### Task input:
--- START ---

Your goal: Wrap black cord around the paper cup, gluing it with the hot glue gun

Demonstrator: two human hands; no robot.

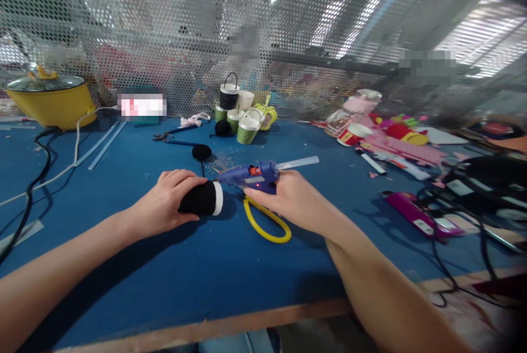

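Note:
A small black cup with a white rim [201, 199] lies on its side in my left hand [167, 196], its rim facing right. My right hand [294, 196] is wrapped round a blue hot glue gun [251, 174]; a clear glue stick [302, 162] pokes out of its back. The gun's nozzle points left and is close by the cup's upper edge; whether they touch I cannot tell. Below the gun shows the yellow handle loop [267, 227] of what look like scissors. A ball of black yarn [201, 152] sits just behind the cup, a black strand running toward it.
Several small green cups [247, 127], a black handled cup [229, 96] and another yarn ball [223, 128] stand at the back. Pliers [167, 135] lie left of them. A yellow electric pot [53, 100] with cords is far left. Craft pieces, a purple tool [420, 214] and cables crowd the right.

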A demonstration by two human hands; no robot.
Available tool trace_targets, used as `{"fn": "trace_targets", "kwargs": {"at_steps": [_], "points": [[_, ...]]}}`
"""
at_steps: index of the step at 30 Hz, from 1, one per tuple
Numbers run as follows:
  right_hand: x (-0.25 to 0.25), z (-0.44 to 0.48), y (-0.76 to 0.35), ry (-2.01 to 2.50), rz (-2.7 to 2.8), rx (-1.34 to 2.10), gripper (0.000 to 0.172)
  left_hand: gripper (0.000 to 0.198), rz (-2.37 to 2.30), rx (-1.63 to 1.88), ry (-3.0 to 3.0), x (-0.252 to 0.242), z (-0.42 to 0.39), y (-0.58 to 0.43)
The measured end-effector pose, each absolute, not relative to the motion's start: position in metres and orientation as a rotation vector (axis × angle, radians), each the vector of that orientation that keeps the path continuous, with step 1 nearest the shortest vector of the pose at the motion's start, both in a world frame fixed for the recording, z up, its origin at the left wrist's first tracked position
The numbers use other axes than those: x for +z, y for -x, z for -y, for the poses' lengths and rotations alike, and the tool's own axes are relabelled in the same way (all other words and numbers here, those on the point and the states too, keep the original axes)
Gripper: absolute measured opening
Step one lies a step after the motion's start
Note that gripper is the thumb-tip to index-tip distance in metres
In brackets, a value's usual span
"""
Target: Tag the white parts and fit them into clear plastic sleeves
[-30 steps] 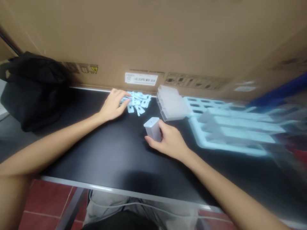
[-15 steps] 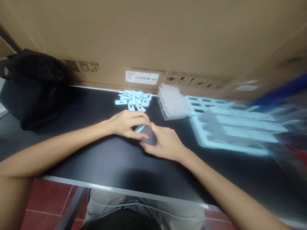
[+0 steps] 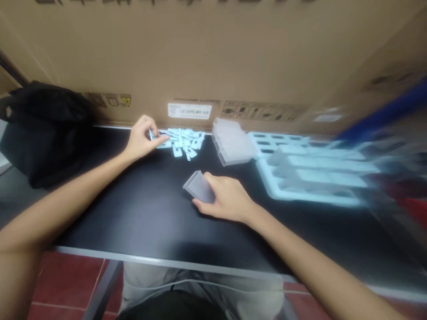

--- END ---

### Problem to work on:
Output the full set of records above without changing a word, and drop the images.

### Result of the task:
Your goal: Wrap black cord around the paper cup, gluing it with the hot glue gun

Demonstrator: two human hands; no robot.


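Note:
A small black cup with a white rim [201, 199] lies on its side in my left hand [167, 196], its rim facing right. My right hand [294, 196] is wrapped round a blue hot glue gun [251, 174]; a clear glue stick [302, 162] pokes out of its back. The gun's nozzle points left and is close by the cup's upper edge; whether they touch I cannot tell. Below the gun shows the yellow handle loop [267, 227] of what look like scissors. A ball of black yarn [201, 152] sits just behind the cup, a black strand running toward it.
Several small green cups [247, 127], a black handled cup [229, 96] and another yarn ball [223, 128] stand at the back. Pliers [167, 135] lie left of them. A yellow electric pot [53, 100] with cords is far left. Craft pieces, a purple tool [420, 214] and cables crowd the right.
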
A demonstration by two human hands; no robot.
Available tool trace_targets, used as `{"fn": "trace_targets", "kwargs": {"at_steps": [_], "points": [[_, ...]]}}`
"""
at_steps: index of the step at 30 Hz, from 1, one per tuple
Numbers run as follows:
  right_hand: x (-0.25 to 0.25), z (-0.44 to 0.48), y (-0.76 to 0.35), ry (-2.01 to 2.50), rz (-2.7 to 2.8), rx (-1.34 to 2.10), gripper (0.000 to 0.172)
  left_hand: gripper (0.000 to 0.198), rz (-2.37 to 2.30), rx (-1.63 to 1.88), ry (-3.0 to 3.0), x (-0.252 to 0.242), z (-0.42 to 0.39), y (-0.58 to 0.43)
The measured end-effector pose, each absolute, not relative to the motion's start: position in metres and orientation as a rotation vector (axis × angle, radians), each the vector of that orientation that keeps the path continuous, with step 1 nearest the shortest vector of the pose at the motion's start, both in a world frame fixed for the recording, z up, its origin at the left wrist's first tracked position
The numbers use other axes than those: x for +z, y for -x, z for -y, for the poses' lengths and rotations alike, and the tool's own axes are relabelled in the same way (all other words and numbers here, those on the point and the states too, keep the original axes)
Gripper: absolute measured opening
Step one lies a step after the motion's start
Note that gripper is the thumb-tip to index-tip distance in metres
In brackets, a value's usual span
"""
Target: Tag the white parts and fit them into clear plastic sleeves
[-30 steps] 
[-15 steps] 
[+0 steps] 

The response is now complete.